Tearing his gaze from the face of the small statue, and looking down, he played the flashlight over the grave. The depression was still there; not as deep as he remembered it, but still there all the same.
Dropping the light, he swung the shovel from his shoulder and kissed the blade. “It’s all up to you now, baby. You gotta help me find it. You gotta.” He flipped the shovel around and stabbed it into the moist skin of deep earth.
Even in his frantic work, his breath laboring madly, he heard a mewling sound of pure terror, and at first he did not realize that he had made the sound himself.
He stopped digging and swiftly explored the upper portion of his face in the manner of a blind man seeking an impression of a stranger’s appearance, crystals of ice clustered around his spine.

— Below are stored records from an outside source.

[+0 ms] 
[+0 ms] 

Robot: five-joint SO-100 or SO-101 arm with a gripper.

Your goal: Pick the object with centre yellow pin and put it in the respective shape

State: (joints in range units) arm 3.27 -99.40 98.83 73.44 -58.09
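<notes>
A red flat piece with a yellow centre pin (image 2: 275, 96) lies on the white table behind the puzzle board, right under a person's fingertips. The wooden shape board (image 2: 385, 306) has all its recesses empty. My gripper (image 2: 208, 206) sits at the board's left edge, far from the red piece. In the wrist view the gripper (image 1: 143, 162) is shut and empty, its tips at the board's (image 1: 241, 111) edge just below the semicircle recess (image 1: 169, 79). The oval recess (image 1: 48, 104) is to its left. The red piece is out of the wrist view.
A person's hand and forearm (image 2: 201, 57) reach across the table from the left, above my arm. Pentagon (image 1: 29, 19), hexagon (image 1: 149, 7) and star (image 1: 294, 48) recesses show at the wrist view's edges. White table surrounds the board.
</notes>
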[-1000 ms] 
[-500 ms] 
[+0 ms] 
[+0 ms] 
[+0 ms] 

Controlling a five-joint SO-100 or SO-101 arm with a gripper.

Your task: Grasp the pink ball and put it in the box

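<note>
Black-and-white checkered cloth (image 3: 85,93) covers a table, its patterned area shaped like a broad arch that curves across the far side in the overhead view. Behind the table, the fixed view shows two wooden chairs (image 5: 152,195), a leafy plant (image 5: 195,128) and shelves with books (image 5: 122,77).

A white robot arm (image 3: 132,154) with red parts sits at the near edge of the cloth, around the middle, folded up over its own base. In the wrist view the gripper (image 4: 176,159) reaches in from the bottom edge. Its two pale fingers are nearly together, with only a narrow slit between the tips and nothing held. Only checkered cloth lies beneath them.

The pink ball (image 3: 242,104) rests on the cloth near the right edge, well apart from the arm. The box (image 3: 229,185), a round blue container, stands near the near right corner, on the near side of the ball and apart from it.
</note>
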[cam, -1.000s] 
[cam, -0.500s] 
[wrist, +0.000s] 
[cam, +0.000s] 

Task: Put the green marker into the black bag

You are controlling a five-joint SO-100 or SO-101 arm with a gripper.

His forehead was no longer a smooth plate of bone. It was lumpy, knotted. Strange excrescences had arisen in an apparently random pattern, and a narrow gnarled ridge of bone had appeared down the center of his forehead, extending to the bridge of his nose. He felt thick, pulsing arteries along his hairline, where there should have been no such vessels.
His body was beginning to re-form itself, and he could not stop mewling, even as hot tears sprang to his eyes.
“My God, no! Not now! Not when I’m so close....”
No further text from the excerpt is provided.